● Data records:

*** Begin section ***

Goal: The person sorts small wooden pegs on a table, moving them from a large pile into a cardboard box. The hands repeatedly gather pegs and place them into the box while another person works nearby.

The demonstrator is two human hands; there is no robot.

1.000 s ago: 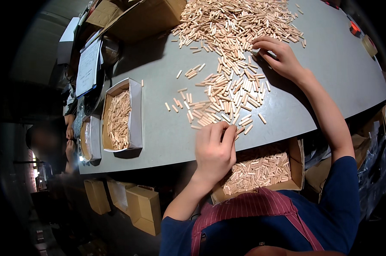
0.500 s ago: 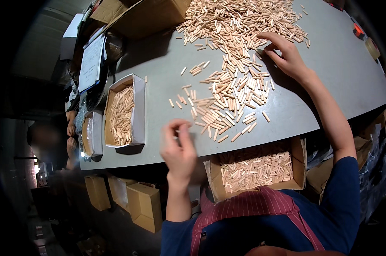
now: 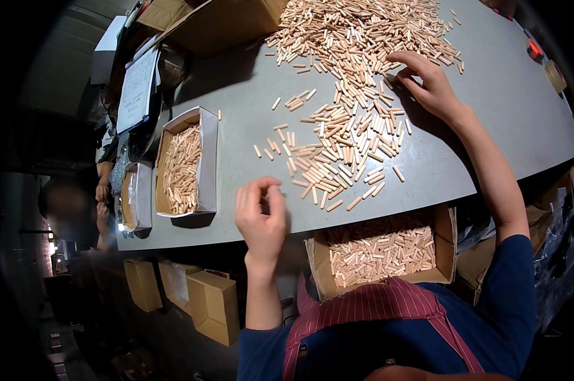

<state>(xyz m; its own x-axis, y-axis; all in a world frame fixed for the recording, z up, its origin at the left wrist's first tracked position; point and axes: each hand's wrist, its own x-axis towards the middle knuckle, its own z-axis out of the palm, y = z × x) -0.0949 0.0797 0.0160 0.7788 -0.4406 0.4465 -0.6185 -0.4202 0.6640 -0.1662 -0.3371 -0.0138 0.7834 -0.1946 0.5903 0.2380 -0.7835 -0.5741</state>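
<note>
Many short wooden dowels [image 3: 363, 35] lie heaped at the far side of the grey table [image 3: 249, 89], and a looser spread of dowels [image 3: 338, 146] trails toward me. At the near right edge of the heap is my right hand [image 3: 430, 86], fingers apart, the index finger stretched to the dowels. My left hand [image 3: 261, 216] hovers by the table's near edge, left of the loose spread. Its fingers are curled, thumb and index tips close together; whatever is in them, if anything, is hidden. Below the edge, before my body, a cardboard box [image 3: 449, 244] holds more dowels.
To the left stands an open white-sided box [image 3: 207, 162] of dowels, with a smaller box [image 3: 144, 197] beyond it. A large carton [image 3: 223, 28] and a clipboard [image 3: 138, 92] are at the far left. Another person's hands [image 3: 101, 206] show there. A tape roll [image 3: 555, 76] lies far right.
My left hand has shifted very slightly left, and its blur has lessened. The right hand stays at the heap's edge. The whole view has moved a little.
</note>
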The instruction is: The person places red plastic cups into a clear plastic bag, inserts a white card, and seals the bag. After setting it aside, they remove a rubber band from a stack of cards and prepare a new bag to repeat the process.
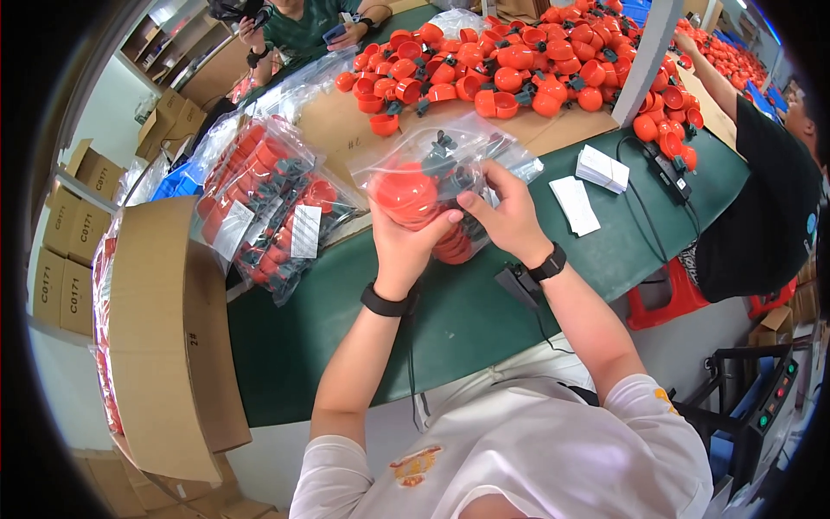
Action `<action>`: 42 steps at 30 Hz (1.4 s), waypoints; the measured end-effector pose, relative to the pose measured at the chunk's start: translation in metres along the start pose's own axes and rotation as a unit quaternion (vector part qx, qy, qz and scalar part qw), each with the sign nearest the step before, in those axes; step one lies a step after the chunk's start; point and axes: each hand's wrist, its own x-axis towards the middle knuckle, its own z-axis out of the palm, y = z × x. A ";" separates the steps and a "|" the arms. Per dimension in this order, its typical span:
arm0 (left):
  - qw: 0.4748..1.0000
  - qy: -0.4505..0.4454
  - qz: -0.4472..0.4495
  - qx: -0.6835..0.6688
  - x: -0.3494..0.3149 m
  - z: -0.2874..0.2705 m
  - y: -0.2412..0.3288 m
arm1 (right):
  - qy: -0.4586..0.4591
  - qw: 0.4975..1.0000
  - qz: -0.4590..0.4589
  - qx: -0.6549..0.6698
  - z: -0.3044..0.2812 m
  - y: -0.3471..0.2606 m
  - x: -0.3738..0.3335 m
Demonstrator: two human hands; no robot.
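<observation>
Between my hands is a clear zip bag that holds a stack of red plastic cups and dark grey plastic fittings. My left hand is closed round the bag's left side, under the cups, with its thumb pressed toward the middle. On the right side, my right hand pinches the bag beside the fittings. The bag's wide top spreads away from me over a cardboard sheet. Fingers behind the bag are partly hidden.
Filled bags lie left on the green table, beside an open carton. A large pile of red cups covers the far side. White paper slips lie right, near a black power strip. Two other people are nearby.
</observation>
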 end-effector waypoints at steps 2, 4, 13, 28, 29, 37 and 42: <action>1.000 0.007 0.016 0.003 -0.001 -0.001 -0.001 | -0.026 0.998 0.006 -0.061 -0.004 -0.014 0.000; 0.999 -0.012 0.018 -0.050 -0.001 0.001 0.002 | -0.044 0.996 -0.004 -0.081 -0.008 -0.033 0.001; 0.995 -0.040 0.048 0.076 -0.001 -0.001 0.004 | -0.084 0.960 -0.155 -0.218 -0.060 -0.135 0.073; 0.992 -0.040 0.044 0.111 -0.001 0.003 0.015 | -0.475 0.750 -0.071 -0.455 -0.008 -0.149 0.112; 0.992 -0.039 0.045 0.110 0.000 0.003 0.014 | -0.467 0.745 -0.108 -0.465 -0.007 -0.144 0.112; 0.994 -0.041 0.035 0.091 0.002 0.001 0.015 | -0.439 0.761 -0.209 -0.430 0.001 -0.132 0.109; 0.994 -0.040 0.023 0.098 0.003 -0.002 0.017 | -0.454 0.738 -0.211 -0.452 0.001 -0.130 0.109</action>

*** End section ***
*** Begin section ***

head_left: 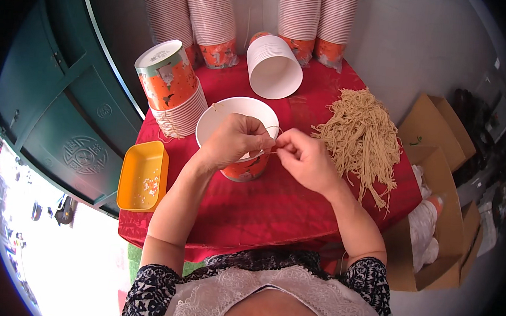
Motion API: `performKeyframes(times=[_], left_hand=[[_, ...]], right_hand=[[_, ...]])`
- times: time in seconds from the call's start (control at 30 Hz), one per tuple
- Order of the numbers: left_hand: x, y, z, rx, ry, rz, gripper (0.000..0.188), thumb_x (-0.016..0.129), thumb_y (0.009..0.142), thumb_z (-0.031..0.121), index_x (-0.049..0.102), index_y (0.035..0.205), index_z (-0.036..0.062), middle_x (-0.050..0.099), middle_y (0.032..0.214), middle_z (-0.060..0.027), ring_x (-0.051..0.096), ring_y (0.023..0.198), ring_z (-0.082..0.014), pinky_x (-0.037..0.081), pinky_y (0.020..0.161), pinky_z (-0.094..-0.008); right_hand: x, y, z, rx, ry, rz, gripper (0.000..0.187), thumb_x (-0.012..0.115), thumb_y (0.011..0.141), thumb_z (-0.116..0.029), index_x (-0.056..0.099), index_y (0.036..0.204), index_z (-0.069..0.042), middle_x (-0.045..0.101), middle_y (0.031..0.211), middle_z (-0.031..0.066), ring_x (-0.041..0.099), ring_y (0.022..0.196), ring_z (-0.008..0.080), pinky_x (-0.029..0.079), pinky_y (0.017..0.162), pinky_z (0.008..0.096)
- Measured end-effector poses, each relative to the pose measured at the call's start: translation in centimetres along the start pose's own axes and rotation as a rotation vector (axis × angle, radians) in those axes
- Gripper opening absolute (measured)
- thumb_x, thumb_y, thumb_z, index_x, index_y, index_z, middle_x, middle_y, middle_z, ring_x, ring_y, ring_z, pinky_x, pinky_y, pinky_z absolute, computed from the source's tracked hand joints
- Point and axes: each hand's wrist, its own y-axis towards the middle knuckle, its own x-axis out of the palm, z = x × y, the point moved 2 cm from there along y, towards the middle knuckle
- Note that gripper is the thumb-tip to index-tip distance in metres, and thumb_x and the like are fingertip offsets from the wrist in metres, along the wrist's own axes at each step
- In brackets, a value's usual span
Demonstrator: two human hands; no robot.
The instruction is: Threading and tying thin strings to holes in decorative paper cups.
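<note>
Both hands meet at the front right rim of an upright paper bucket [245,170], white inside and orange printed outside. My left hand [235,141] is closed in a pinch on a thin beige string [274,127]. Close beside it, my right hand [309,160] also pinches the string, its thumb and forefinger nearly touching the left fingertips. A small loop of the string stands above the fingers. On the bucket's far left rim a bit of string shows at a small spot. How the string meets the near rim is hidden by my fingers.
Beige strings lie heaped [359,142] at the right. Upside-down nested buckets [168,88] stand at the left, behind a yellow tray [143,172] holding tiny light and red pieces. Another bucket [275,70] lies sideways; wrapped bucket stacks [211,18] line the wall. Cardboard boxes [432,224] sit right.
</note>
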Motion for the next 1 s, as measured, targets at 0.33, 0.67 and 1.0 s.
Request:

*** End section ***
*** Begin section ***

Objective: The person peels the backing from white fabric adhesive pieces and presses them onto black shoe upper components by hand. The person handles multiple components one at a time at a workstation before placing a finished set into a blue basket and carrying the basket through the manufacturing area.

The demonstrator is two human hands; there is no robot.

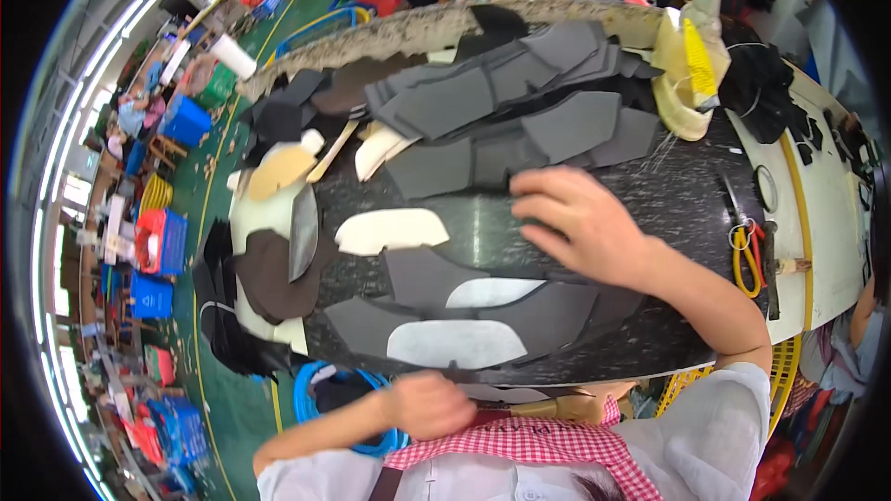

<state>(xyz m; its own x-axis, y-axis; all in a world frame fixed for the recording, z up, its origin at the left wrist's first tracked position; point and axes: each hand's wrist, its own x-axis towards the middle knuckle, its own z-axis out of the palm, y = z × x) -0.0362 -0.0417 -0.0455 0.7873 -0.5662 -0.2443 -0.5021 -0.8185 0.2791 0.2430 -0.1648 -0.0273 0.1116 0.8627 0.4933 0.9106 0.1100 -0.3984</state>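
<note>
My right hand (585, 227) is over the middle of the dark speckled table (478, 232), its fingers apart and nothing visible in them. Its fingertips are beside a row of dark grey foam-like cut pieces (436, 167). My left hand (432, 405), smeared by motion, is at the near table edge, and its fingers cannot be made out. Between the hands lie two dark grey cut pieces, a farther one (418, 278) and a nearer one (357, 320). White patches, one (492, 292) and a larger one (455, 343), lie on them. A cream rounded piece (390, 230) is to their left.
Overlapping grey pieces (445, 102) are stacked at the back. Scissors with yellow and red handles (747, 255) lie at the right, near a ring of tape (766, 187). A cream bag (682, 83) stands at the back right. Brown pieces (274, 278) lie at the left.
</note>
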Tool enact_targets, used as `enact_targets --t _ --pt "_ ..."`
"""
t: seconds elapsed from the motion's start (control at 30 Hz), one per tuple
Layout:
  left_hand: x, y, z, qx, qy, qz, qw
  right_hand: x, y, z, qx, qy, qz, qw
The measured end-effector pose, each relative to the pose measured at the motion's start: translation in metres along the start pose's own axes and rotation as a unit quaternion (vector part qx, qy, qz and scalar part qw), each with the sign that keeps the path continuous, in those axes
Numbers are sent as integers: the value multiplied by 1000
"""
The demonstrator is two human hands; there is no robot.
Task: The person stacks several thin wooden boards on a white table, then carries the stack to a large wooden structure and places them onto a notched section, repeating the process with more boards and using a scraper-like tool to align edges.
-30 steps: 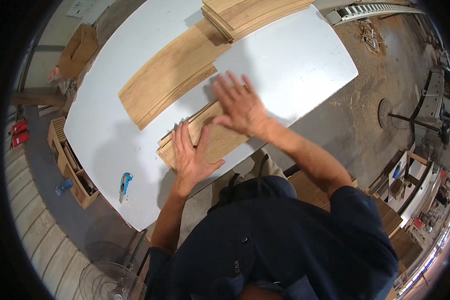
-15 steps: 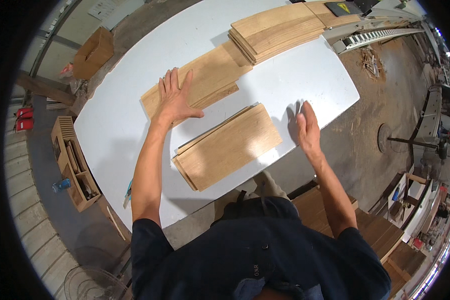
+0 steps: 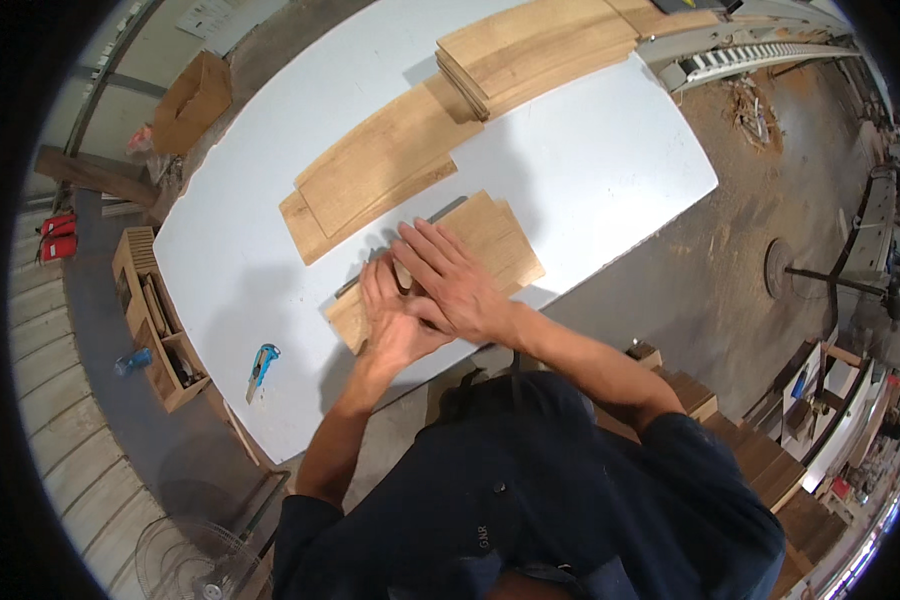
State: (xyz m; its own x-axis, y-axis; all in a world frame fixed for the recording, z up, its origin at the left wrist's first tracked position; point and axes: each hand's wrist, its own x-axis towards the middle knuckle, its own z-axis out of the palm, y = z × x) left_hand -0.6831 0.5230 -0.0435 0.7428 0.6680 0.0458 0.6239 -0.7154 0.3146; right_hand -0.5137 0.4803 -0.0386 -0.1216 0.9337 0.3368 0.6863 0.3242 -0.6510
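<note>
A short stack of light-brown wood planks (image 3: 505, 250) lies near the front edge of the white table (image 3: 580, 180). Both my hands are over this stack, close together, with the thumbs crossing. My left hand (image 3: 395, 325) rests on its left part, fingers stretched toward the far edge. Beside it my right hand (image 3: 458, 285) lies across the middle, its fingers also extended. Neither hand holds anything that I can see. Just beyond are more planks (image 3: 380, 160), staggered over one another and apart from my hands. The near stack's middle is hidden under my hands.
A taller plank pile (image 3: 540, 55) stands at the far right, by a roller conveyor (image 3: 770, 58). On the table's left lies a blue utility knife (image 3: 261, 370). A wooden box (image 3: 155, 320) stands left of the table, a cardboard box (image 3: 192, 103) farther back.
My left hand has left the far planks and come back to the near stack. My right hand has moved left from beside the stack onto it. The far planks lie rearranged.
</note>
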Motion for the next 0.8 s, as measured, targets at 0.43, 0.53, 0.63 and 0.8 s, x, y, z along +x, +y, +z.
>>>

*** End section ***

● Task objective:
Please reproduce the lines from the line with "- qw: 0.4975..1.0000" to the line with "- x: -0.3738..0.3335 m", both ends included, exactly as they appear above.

● Result:
  - qw: 0.4975..1.0000
  - qz: -0.4590..0.4589
  - qx: -0.6549..0.6698
  - z: -0.3044..0.2812 m
  - y: -0.3471..0.2606 m
  - x: -0.3738..0.3335 m

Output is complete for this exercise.